Currently, Eileen is threading a sharp piece of metal through the ruined skin of his shoulder, which is otherwise attached to a thread trapped in her hand. It's the only reason that has Gabriel sitting still as a statue on the edge of the bed, his back rigid and gaze straight ahead with posture that would make a Marine proud. There's some silence before he decides he had to summon up something in response, and that is—

"Okay."

He tilts his head back on his neck, letting a sigh stream out his nostrils as he tries to measure off his impatience against the pain his shoulder. "I'm not going to lead myself, or you, or the Remnant into a trap," Gabriel finally manages, his voice like steel and as tense as a coil. "But it's a lead— " Air hisses through his teeth at a pull from the thread. "It's a lead worth pursuing. I'm capable of doing it not on Kershner's terms.

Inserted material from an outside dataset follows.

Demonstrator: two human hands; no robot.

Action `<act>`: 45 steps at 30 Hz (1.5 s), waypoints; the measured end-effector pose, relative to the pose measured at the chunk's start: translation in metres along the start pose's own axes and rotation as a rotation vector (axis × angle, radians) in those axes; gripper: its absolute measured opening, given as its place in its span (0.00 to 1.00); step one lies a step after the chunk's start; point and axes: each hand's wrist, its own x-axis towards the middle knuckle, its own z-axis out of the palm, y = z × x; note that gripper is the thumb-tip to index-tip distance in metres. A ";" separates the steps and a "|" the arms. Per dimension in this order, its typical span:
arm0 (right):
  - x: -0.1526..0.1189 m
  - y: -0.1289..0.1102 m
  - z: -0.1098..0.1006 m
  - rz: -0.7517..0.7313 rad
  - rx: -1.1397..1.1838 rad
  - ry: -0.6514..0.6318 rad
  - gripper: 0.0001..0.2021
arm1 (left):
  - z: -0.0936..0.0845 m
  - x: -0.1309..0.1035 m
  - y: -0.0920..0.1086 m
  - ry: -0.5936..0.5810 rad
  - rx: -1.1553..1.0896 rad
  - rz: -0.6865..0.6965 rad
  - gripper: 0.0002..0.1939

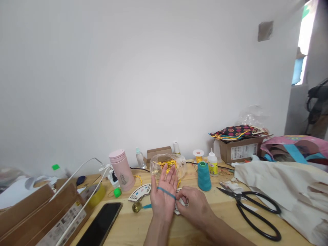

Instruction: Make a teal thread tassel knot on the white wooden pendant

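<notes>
My left hand is raised flat with fingers together and a teal thread wrapped across its palm. My right hand rests on the wooden table beside it, fingers pinched at the thread's end near a small white piece. A gold bell with a teal strand lies left of my left hand. Behind the hands stands a clear plastic container of yellow cord. A teal thread cone stands to the right.
Large black scissors lie at right beside cream fabric. A black phone, cardboard box, pink tumbler, glue bottle and a fan-shaped wooden piece sit around. A box of patterned fabric stands at the back right.
</notes>
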 end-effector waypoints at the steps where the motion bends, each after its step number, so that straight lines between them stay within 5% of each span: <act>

Does that make sense or are we going to have to find a tape measure?"

"No tape measure required." Eileen cinches the wound shut and pulls the thread until taut before she knots it again, this time in preparation for the final step, which involves severing the excess suture with a snip of teeth and a cobra-quick snap of her head. "I can remember perfectly well, thank you."

It's a compromise, or at least the closest she's going to come to one as long as she's entrenched in her current frame of mind. "You've never given me any reason to think you might lead us astray, but truth be told— " The needle and spool of surgical thread disappear, and for a moment Eileen looks like she might leave it at that. There isn't much else she can do for him until morning except take the edge off. This requires not a bottle of aspirin or vicodin but a slim syringe the size of a pencil and an unmarked bottle filled with clear liquid that fits in the palm of her hand, produced and readied during her pause. "If we walk into a trap, I'd rather we all go at once. It's kinder."

"Stupider." The correction is brisk but not particularly filled with argument. The plan isn't to get caught, anyway. Gabriel eyes the needle but makes no protest - at this point, any relief from the pain and then a few hours sleep is fine, as long as it's on the immediate menu. "I don't know what exactly we walked into tonight, but I don't think anyone thought us rude or notable for leaving early. Did you find anything?"

Eileen sticks the syringe through the bottle's cap and coaxes the plunger between two fingers, pulling it back, filling the instrument's plastic body with the appropriate amount of medication. There aren't a lot of things it could be — sources considered, morphine is probably the safest bet. "Nothing that can't wait 'til morning," she says as she sets the bottle aside on the nightstand with a gentle click. "You need to rest. Sleep through the worst of the pain. We can talk about what it might mean when we aren't rounding on each other like wounded animals."

The hand not holding the syringe seeks out Gabriel's arm, feeling along the inside of his elbow. "I'll wake you if something more happens, all right?"

Gabriel's arm resists for a moment, a glance back towards the door, the same kind of irrational paranoia wild animals have when they hear a twig snap, but ultimately— his affirmation is voiced only in him offering her his arm, gaze dull and expression stoic as she sticks him with the morphine, which steals away pain as effortlessly as it can be dealt. He probably wouldn't be here if he didn't trust her too.